Iglesia de Copacabana.
En tiempos pasados no se entraba a la escuela hasta no haber cumplido los 8
años. A mi me costó mucho trabajo el despegarme de mi madre para ir a aprender las primeras letras en la escuela Urbana de Varones como se llamaba para aquellos tiempos, pero con el correr de los días me fui amoldando y ya correteaba por los patios de recreo que era dónde más me amañaba. Cuando estaba en el salón de clases (que era inmenso y de ventanas altas), se escuchaba a eso de las tres de la tarde, siempre dos sonidos que se quedaron retumbando en mi memoria para siempre.
El pueblo era pequeño, de unos 5.000 habitantes. No había el retumbar de los motores de los carros, ni algarabías de los ciudadanos, todo era paz y tranquilidad en el poblado y sobre todo a esa hora en la que dicen que Cristo murió. A mis oídos llegaba desde muy lejos el repiquetear de los martillos de una fragua, en dónde unos hombres toscos, fuertes y mal hablados, construían herramientas para el trabajo del campo.
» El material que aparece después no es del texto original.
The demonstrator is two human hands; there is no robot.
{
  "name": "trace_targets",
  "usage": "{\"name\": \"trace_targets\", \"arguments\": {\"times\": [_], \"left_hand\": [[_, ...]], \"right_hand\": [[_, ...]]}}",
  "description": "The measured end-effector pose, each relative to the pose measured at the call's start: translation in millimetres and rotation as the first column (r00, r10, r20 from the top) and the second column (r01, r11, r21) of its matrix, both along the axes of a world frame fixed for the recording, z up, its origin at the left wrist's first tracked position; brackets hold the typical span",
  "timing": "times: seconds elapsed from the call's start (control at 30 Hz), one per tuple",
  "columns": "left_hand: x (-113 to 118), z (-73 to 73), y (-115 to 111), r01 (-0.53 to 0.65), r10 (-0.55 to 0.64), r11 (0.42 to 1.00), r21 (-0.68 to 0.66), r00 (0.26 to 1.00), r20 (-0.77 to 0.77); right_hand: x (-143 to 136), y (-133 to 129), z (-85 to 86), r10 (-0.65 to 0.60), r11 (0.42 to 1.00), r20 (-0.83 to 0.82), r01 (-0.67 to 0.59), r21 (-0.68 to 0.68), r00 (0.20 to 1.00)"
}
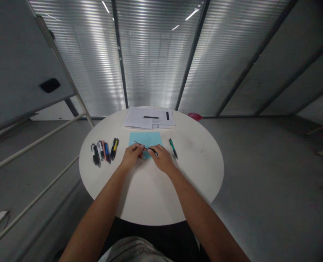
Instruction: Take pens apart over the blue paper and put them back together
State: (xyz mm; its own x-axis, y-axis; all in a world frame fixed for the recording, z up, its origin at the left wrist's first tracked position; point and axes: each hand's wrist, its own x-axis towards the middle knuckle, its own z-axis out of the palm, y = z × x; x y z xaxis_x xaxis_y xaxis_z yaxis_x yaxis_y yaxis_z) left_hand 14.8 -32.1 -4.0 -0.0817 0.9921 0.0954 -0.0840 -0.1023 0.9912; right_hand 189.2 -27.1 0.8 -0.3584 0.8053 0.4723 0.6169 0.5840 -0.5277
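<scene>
Both hands meet above a light blue sheet [147,136] on the round white table [150,203]. My left hand [132,154] is closed in a pinch on a thin dark rod [137,142], which looks like a pen refill and points up to the left. Between the fingers of my right hand [161,156] is a black pen part [153,150], its end towards the rod. Fingers hide whether the two pieces join. To the right of my right hand lies a green and black pen [173,148].
Several pens [103,151] lie in a group on the left of the table. At the back, a black pen [151,117] rests on stacked papers [138,118]. A whiteboard frame [60,60] stands at the left, and a pink object [195,116] is beyond the table.
</scene>
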Motion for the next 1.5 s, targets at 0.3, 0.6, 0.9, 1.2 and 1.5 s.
{"name": "trace_targets", "arguments": {"times": [0.3,0.6,0.9,1.2,1.5], "left_hand": [[-1.8,1.1,1.8,-0.063,0.075,0.996,-0.061,0.973,0.221],[-2.4,-0.2,1.4,-0.061,0.071,0.997,-0.053,0.975,0.210],[-1.5,1.5,1.0,-0.087,0.092,0.995,-0.045,0.986,0.137],[-0.4,4.1,1.4,-0.127,0.132,0.991,-0.053,0.983,0.129],[-1.7,0.0,3.3,-0.138,0.145,0.989,-0.060,0.980,0.135]], "right_hand": [[5.2,3.9,-4.2,0.053,0.996,-0.016,-0.054,-0.066,0.998],[4.1,4.2,-7.8,0.065,0.996,-0.019,-0.066,-0.067,0.998],[4.8,6.0,-8.3,0.082,0.993,-0.043,-0.086,-0.083,0.996],[4.8,6.1,-9.3,0.101,0.992,-0.063,-0.106,-0.075,0.993],[4.8,5.9,-7.5,0.065,0.995,-0.079,-0.071,-0.077,0.995]]}}
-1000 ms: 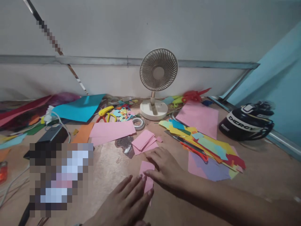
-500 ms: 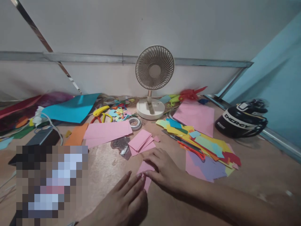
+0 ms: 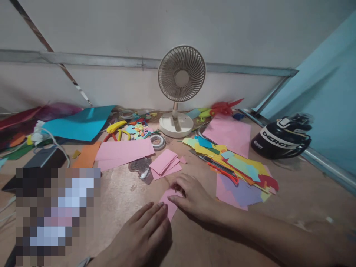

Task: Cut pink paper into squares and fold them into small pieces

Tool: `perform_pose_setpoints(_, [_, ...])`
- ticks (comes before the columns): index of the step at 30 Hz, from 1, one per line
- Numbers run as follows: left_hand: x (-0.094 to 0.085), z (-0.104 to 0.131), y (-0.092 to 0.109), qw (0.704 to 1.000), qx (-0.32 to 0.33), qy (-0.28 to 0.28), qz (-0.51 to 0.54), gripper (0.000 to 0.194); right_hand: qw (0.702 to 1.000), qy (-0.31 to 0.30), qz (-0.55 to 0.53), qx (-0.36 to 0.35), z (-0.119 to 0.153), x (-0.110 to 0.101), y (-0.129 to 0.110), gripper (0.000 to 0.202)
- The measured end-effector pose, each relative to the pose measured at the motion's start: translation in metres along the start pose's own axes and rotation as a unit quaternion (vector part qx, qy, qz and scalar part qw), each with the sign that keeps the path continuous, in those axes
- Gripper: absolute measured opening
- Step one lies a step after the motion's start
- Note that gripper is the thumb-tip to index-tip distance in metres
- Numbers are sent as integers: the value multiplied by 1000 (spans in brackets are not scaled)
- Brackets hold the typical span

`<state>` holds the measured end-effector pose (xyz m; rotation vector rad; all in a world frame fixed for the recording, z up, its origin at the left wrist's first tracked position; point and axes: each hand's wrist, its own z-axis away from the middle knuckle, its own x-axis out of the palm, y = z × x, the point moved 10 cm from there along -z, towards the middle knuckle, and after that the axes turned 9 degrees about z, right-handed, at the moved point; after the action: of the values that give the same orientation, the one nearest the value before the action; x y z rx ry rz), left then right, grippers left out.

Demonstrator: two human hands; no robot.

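A small pink paper piece (image 3: pixel 168 198) lies on the table between my hands. My left hand (image 3: pixel 147 226) rests flat with its fingers stretched out, the fingertips on the paper's left edge. Over the right side of the paper, my right hand (image 3: pixel 191 194) is arched, its thumb touching the sheet and its fingers bent, with a gap between thumb and index finger. Part of the paper is covered by both hands. Just beyond, a small stack of pink paper strips (image 3: pixel 164 162) lies fanned out.
A white fan (image 3: pixel 181 78) stands at the back. On the right are coloured paper scraps (image 3: pixel 244 167), an orange-handled cutter (image 3: pixel 224 173) and a black jug (image 3: pixel 278 139). Leftward lie pliers (image 3: pixel 116 128), a tape roll (image 3: pixel 157 142), long pink paper (image 3: pixel 125 152) and a blurred-out device (image 3: pixel 63 207).
My right hand has raised and bent its fingers, opening a gap above the thumb and uncovering more of the pink paper. My left hand stays flat. The whole view has shifted slightly.
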<state>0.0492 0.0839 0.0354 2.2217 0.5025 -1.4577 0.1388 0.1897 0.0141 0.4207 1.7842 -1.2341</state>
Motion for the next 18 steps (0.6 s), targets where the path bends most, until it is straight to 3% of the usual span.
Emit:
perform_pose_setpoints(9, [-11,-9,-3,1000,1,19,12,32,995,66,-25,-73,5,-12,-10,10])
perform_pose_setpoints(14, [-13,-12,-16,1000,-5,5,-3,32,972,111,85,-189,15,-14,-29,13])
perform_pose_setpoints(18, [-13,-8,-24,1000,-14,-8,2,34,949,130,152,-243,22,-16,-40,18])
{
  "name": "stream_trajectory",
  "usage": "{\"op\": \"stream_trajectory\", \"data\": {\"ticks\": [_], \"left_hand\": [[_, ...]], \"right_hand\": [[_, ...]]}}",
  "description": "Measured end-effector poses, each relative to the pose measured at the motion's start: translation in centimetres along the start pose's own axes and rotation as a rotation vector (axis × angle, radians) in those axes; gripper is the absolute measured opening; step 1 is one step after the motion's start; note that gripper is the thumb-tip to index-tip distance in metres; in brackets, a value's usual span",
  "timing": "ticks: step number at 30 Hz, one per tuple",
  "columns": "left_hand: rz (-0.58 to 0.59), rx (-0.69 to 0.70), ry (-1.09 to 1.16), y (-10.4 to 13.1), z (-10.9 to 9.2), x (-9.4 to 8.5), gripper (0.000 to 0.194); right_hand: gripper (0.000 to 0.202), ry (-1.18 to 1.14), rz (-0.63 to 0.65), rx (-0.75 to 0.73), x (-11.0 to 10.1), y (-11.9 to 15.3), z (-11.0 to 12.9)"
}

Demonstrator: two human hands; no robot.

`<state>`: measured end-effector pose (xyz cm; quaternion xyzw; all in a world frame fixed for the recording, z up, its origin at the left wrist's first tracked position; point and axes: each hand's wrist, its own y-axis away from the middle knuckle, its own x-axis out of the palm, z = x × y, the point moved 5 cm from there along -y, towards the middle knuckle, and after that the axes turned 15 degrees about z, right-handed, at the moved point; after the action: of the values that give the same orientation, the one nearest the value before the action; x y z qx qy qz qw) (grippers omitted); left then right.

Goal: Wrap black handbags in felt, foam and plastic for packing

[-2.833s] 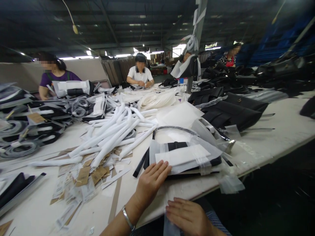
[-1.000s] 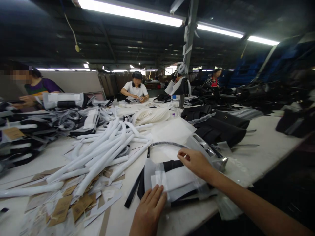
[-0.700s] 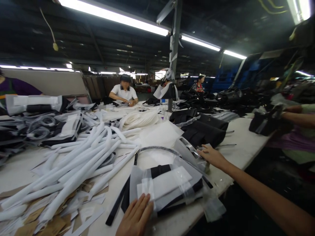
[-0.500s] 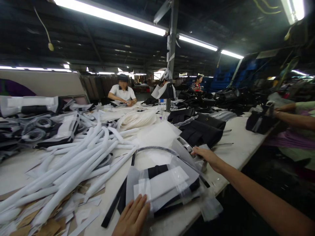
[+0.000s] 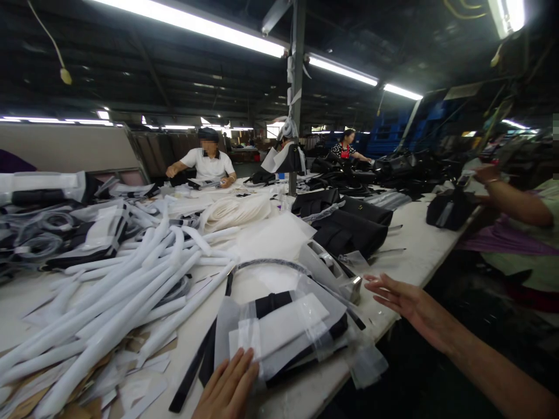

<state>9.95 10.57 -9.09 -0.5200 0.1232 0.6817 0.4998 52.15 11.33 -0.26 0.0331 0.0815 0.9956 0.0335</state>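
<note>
My left hand (image 5: 229, 384) lies with fingers stretched out on the near edge of a black bag (image 5: 273, 302) wrapped in translucent sheet and white padding (image 5: 288, 323). Clear tape crosses the padding. The bag's black strap (image 5: 192, 366), partly in clear film, loops around behind it and hangs down at its left. To the right, my right hand (image 5: 406, 302) is in the air over the table edge, fingers apart and nothing in them. Just left of its fingertips sits a grey, metal-ended object (image 5: 334, 266) resembling a tape dispenser, partly covered by sheets.
Long white foam tubes (image 5: 144, 285) pile up at left over paper scraps. Black bags (image 5: 353, 227) lie behind the dispenser-like object. A post (image 5: 297, 116) rises from the table (image 5: 406, 262). Co-workers (image 5: 207, 160) work across it, and another person's arm (image 5: 519, 198) handles a black bag at right.
My right hand has let go of the metal-ended object and moved right, its fingers spreading. My left hand stays on the wrapped bag. The view has shifted slightly.
</note>
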Motion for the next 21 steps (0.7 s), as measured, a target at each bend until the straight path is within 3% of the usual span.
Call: {"op": "stream_trajectory", "data": {"ticks": [4,7,11,15,18,21], "left_hand": [[0.009,-0.001,-0.002,0.1,0.0,0.0,0.046],[0.003,0.003,0.004,0.1,0.0,0.0,0.045],[-0.005,0.000,0.006,0.1,0.1,0.0,0.044],[-0.025,-0.003,0.019,0.0,0.0,-0.3,0.044],[-0.039,-0.020,0.043,0.1,0.0,-0.5,0.042],[-0.056,-0.050,0.089,0.2,0.0,-0.5,0.042]], "right_hand": [[0.043,0.017,-0.028,0.127,-1.4,0.4,-3.6],[0.043,0.302,-0.051,0.131,-2.1,-0.6,-5.0],[0.044,0.642,-0.137,0.025,-3.1,-2.0,-4.6],[0.034,0.859,-0.186,-0.145,-4.6,-0.8,-2.1],[0.024,1.255,-0.029,-0.470,-2.7,1.6,1.5],[0.022,1.565,0.216,-0.759,2.2,3.7,4.3]]}}
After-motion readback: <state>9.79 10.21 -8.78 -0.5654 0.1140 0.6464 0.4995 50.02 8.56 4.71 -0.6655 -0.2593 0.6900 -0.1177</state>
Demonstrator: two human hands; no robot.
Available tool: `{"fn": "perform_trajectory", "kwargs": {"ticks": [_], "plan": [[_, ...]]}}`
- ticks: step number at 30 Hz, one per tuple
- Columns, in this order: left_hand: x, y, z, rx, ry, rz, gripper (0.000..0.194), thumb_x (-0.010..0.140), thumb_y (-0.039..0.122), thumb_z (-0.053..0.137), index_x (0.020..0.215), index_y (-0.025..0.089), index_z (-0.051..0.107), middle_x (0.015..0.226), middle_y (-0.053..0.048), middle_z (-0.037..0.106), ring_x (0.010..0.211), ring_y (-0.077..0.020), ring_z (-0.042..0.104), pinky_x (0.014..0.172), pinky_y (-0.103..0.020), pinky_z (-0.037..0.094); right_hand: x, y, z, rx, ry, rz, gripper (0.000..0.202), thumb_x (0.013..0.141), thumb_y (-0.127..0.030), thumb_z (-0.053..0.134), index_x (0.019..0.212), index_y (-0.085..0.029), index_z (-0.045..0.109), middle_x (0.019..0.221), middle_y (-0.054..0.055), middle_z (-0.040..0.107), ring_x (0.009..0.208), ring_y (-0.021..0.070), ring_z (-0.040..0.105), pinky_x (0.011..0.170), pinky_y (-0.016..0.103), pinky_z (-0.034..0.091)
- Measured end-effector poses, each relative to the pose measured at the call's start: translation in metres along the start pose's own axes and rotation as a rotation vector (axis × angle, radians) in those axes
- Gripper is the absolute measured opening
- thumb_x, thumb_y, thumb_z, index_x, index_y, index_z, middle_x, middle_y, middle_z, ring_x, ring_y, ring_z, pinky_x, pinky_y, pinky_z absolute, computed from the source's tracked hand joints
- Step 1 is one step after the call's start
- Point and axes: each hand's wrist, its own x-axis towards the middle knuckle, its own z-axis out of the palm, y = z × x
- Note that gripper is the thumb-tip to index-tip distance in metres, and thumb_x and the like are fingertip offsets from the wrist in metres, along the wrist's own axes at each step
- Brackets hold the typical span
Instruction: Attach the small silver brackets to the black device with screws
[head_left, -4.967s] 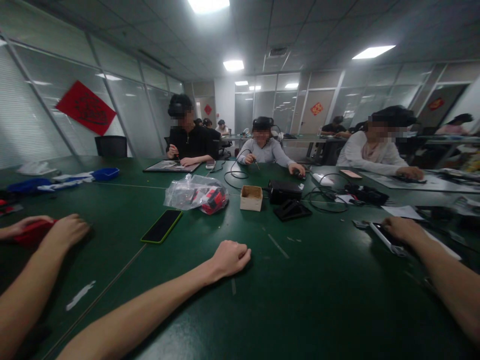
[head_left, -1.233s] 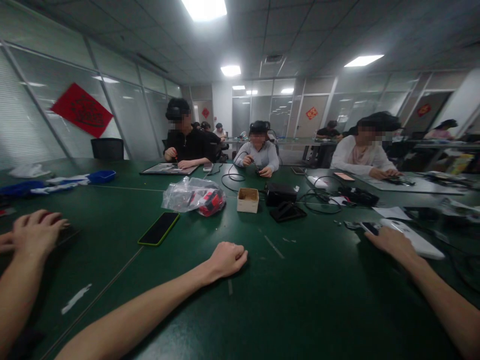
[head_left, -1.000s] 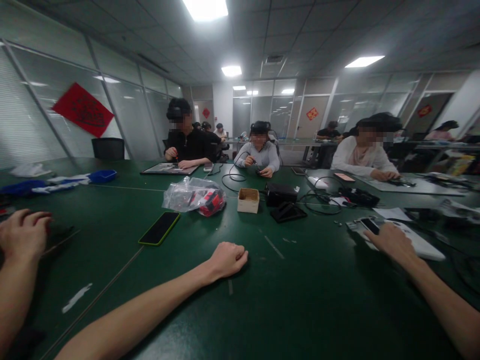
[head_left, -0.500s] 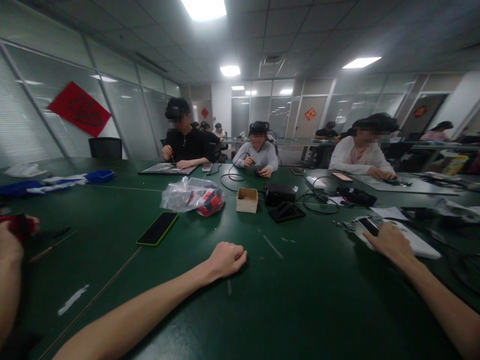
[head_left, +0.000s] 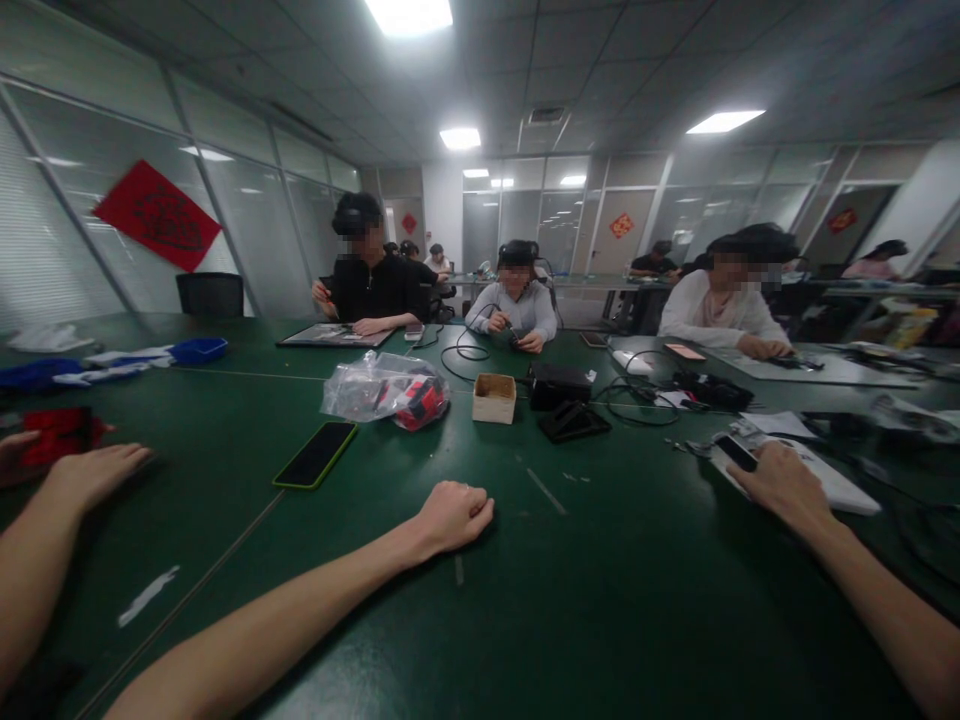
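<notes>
My left hand (head_left: pixel 454 516) rests on the green table (head_left: pixel 570 610) with its fingers curled into a loose fist; nothing shows in it. Farther right, my right hand (head_left: pixel 787 478) is closed around the near end of a phone-like device (head_left: pixel 736 453) with a dark screen and pale frame. Under and beside that device lies a flat white slab (head_left: pixel 847 483), whose kind I cannot make out. A phone in a green case (head_left: pixel 315 455) lies face up beyond my left forearm. Ahead of my left hand is a small open cardboard box (head_left: pixel 493 400).
A clear plastic bag (head_left: pixel 356 388) with red and black contents, a black box (head_left: pixel 559 386) and cables (head_left: pixel 645 415) lie ahead. At far left, a neighbour's hand (head_left: pixel 97 475) is beside a red object (head_left: pixel 56 435). Several people sit across the table.
At far left, the neighbour's hands have shifted and one now lies flat, with the red object more visible. The person in black has moved a raised hand left. My hands have stayed put.
</notes>
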Motion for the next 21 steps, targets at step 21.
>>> {"fn": "perform_trajectory", "kwargs": {"ticks": [21], "plan": [[0.0,-0.0005,0.0005,0.006,0.002,-0.008,0.037,0.086,0.029,0.042,0.053,0.017,0.051,0.048,0.0,0.05,0.045,-0.0113,0.047,0.05,-0.023,0.031,-0.0077,-0.0078,-0.0076,-0.118,0.001,-0.086,0.033,0.084,-0.04,0.047,0.101,-0.012,0.046,0.105,0.017,0.053,0.095,0.0292,0.055,0.071,0.033,0.045]]}}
Ese sonido era cómo una música que me adormecía de la cual salia cuando el maestro envalentonado gritaba: "¡Mejía, despierte que estamos en clase!" Sentía que cambiaba de colores, tiritaba cómo si estuviera en el polo y sólo esperaba que sonara la campana, para regresar a mi hogar y maldecía aquel martilleo que me había hecho regañar y ya no me importaba aprender a escribir mi nombre, ni 2+2=4, ni quería saber de religión; que va, era mejor estar en casa en brazos de mi mamá.
Cartilla en que se aprendía a leer.
El otro sonido que me perturba y que aún me pregunto: ¿Por qué lo hacía a la misma hora?, es aquel de un burro de uno de los hombres ricos del poblado, Don Ramón Arango Isaza, que tenía una finca en la parte alta del pueblo a la margen izquierda del río. El animal era cómo un reloj de gran exactitud. En el campanario de la Iglesia sonaba las tres campanadas y aquel animal empezaba a rebuznar tan fuerte que se escuchaba por todo el contorno. Las personas de todo el sitio sabían que eran las tres de la tarde y se preparaban para esperar a sus hijos que saldrían de las escuelas. Hoy me pregunto: ¿Por qué lo hacía y a la misma hora? ¿Qué lo inducía a ésto? ¿Cómo cogió el hábito de dar la hora? La vida es una cajita llena de sorpresas.
Estos son los instrumentos de una fragua.
El amor por el pasado no es una enfermedad de los viejos, es ligar el tiempo ido con el presente, para que los que lleguen conozcan que era el ayer y lo disfruten; porque la historia es primordial para encontrar soluciones en el hoy, que tanta falta está haciendo, para que el mundo sea más humano y no camine a la destrucción.